Listed entries →
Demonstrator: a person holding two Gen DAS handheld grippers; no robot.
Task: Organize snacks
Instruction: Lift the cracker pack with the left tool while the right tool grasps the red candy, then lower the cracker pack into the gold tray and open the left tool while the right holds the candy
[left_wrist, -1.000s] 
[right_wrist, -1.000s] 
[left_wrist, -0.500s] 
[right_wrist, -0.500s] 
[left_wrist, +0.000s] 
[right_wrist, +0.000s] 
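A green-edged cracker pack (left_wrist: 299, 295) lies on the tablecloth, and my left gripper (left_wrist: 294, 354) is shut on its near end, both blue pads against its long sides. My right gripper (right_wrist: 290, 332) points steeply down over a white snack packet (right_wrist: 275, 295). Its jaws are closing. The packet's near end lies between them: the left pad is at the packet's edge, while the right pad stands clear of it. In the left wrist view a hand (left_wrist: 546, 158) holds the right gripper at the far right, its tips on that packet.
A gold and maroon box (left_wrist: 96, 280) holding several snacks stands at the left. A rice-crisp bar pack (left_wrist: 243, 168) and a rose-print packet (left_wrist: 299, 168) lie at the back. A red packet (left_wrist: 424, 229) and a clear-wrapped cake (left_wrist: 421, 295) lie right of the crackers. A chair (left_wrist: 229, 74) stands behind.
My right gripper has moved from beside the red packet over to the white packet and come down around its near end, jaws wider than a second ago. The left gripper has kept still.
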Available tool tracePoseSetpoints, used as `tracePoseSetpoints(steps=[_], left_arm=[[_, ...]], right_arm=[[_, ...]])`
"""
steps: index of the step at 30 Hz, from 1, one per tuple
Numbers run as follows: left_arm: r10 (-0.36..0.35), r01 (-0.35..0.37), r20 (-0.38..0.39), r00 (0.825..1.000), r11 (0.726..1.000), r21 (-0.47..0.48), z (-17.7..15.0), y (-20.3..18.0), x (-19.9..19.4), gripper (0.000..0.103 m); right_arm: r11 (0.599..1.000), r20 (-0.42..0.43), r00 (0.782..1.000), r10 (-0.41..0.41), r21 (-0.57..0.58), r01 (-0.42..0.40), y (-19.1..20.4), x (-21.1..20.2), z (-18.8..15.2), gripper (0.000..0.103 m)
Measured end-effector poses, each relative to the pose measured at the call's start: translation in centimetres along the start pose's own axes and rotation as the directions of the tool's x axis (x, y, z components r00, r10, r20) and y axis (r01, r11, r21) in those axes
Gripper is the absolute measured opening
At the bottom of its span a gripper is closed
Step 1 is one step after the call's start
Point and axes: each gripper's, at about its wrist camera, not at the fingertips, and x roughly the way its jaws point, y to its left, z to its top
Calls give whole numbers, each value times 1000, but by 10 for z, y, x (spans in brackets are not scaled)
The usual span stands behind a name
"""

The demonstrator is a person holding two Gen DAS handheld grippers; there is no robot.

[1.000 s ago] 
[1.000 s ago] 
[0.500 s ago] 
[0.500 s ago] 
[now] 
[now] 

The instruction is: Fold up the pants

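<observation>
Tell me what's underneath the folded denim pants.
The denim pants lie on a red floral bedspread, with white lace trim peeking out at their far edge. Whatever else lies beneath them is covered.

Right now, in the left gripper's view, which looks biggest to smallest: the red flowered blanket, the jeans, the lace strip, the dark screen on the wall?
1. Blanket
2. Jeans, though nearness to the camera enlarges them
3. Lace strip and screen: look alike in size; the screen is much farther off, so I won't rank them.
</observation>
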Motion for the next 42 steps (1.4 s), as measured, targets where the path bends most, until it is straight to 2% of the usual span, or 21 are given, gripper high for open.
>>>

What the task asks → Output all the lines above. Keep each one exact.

Expected answer →
Demonstrator: a person holding two Gen DAS handheld grippers; no robot.
Task: Organize snacks
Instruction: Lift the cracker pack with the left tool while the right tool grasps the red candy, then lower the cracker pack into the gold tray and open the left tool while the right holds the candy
[left_wrist, -1.000s] 
[right_wrist, -1.000s] 
[left_wrist, -0.500s] 
[right_wrist, -0.500s] 
[left_wrist, +0.000s] 
[right_wrist, +0.000s] 
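A green-edged cracker pack (left_wrist: 299, 295) lies on the tablecloth, and my left gripper (left_wrist: 294, 354) is shut on its near end, both blue pads against its long sides. My right gripper (right_wrist: 290, 332) points steeply down over a white snack packet (right_wrist: 275, 295). Its jaws are closing. The packet's near end lies between them: the left pad is at the packet's edge, while the right pad stands clear of it. In the left wrist view a hand (left_wrist: 546, 158) holds the right gripper at the far right, its tips on that packet.
A gold and maroon box (left_wrist: 96, 280) holding several snacks stands at the left. A rice-crisp bar pack (left_wrist: 243, 168) and a rose-print packet (left_wrist: 299, 168) lie at the back. A red packet (left_wrist: 424, 229) and a clear-wrapped cake (left_wrist: 421, 295) lie right of the crackers. A chair (left_wrist: 229, 74) stands behind.
My right gripper has moved from beside the red packet over to the white packet and come down around its near end, jaws wider than a second ago. The left gripper has kept still.
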Available tool tracePoseSetpoints, used as `tracePoseSetpoints(steps=[_], left_arm=[[_, ...]], right_arm=[[_, ...]])`
"""
steps: index of the step at 30 Hz, from 1, one per tuple
Numbers run as follows: left_arm: r10 (-0.36..0.35), r01 (-0.35..0.37), r20 (-0.38..0.39), r00 (0.825..1.000), r11 (0.726..1.000), r21 (-0.47..0.48), z (-17.7..15.0), y (-20.3..18.0), x (-19.9..19.4), gripper (0.000..0.103 m); right_arm: r11 (0.599..1.000), r20 (-0.42..0.43), r00 (0.782..1.000), r10 (-0.41..0.41), r21 (-0.57..0.58), r01 (-0.42..0.40), y (-19.1..20.4), x (-21.1..20.2), z (-18.8..15.2), gripper (0.000..0.103 m)
Measured end-effector poses, each relative to the pose measured at the call's start: translation in centimetres along the start pose's own axes and rotation as the directions of the tool's x axis (x, y, z components r00, r10, r20) and y axis (r01, r11, r21) in those axes
Gripper is the absolute measured opening
At the bottom of its span a gripper is closed
Step 1 is one step after the call's start
Point and axes: each gripper's, at about its wrist camera, not at the fingertips, and x roughly the way its jaws point, y to its left, z to its top
Calls give whole numbers, each value times 1000, but by 10 for z, y, x (spans in brackets are not scaled)
The usual span stands behind a name
"""

The demonstrator is a person holding two Gen DAS handheld grippers; there is no robot.

[1.000 s ago] 
[1.000 s ago] 
[0.500 s ago] 
[0.500 s ago] 
[now] 
[now] 

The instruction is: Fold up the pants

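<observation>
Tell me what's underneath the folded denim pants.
The denim pants lie on a red floral bedspread, with white lace trim peeking out at their far edge. Whatever else lies beneath them is covered.

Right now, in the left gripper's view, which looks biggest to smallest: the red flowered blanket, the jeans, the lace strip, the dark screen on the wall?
1. Blanket
2. Jeans, though nearness to the camera enlarges them
3. Lace strip and screen: look alike in size; the screen is much farther off, so I won't rank them.
</observation>
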Motion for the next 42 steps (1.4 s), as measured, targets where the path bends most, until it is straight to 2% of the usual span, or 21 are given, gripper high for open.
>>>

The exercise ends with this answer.